07 Aug Best Practices for Ordering Low Costs Food with High Quality
Recently, there have been interruptions in planting, harvesting, production, transportation, delivery shortages, inefficiencies, and increased production costs which has resulted in food costs skyrocketing. Food costs have not risen this high since the 1970s, with that being said it is important to know and use the best practices to reduce food costs. Here are several ways you can save on food expenses while providing nutritious and flavorful meals.
By knowing and evaluating your center of plate items for all meals you can effectively reduce costs while providing complete meals that satisfy patients and residents.
- Here is an example of a flavorful, cost effective protein equivalent:
- You can save 54% by using Boneless Chicken Thighs (42 cents) instead of Chicken Breasts (96 cents) while preparing the same delicious meals.
- Analyze & exchange expensive proteins for less costly, high quality and nutritionally similar choices:
- Compare using sliced ham (96 cents/2 oz. serving) which offers 14 g. protein to ham & beans (36 cents/10 oz. serving) for the same 14 g. protein
- Using tougher cuts of meat for the center of the plate items to save on costs.
- By using acid based tenderizer the meat can be similar in texture to the more expensive cuts while saving on costs.
Using Combination Dishes
By using simple combinations, cost effective and satisfying protein dishes you can save on time and labor while using items you have on hand.
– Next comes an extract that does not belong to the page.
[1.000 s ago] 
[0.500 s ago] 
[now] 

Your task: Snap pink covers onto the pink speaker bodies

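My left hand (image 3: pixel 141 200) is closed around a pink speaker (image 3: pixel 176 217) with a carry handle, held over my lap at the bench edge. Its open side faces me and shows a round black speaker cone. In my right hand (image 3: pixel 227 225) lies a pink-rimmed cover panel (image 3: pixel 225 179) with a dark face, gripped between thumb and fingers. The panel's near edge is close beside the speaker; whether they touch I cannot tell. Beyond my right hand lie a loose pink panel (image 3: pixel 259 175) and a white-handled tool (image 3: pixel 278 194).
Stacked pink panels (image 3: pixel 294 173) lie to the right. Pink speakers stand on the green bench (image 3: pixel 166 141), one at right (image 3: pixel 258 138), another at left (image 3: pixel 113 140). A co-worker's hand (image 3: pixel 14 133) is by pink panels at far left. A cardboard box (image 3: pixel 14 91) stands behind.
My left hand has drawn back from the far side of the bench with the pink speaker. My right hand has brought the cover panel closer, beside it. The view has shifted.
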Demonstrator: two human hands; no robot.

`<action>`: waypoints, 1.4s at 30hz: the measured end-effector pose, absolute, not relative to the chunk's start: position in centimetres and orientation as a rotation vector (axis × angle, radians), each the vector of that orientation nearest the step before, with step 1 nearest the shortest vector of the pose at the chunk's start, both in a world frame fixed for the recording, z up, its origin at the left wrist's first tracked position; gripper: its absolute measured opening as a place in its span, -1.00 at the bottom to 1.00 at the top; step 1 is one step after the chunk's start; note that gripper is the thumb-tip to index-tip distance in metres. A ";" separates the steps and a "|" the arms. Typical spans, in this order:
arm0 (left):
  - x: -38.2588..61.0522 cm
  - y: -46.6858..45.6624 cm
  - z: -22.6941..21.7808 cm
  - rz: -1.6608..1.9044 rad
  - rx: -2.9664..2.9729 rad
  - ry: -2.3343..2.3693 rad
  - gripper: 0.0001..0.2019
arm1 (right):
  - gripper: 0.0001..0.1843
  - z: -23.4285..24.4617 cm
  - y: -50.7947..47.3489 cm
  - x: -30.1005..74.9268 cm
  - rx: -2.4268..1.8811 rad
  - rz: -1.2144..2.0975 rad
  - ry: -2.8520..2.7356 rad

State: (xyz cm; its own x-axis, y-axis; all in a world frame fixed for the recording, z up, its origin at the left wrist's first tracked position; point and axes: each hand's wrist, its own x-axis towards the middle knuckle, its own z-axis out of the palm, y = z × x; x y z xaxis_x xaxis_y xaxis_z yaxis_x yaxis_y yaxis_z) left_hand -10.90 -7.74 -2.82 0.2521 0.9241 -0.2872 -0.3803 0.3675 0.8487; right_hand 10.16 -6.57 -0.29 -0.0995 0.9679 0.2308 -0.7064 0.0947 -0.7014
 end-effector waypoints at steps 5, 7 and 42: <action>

These combination dishes provide nutrition to residents while satisfying their hunger. Some great examples of these combinations would include:
- Spaghetti & Meatballs
- Shepherds Pie
- Turkey Pot Pie
- Ham & Cheesy Potato Casserole
- Rice & Beans
- Chili & Cornbread
- Turkey Tetrazzini
These combinations can be made using convenient items such as chopped turkey or frozen vegetables so the low maintenance to prepare is a win-win and will save on costs.
Evaluate Plate Waste
By evaluating your plate waste you can plan ahead and prevent a large volume of waste. Here are options to consider while analyzing your plate waste:
- Offer smaller portions to residents while honoring their preferences.
- Use a bread, dessert and soup cart with cream soups/bean soups and a variety of low cost desserts.
- Use flavor enhancers such as gravy, margarine, spices, sugar and more to wake up aging taste buds with flavor.
- Collaborate with RDN/NDTR regarding menu changes weekly.
During this pandemic everyone has been affected by these rising food costs and will continue to be affected. It is important now to start aligning your menus and food expenses to provide to residents while maintaining your food budget.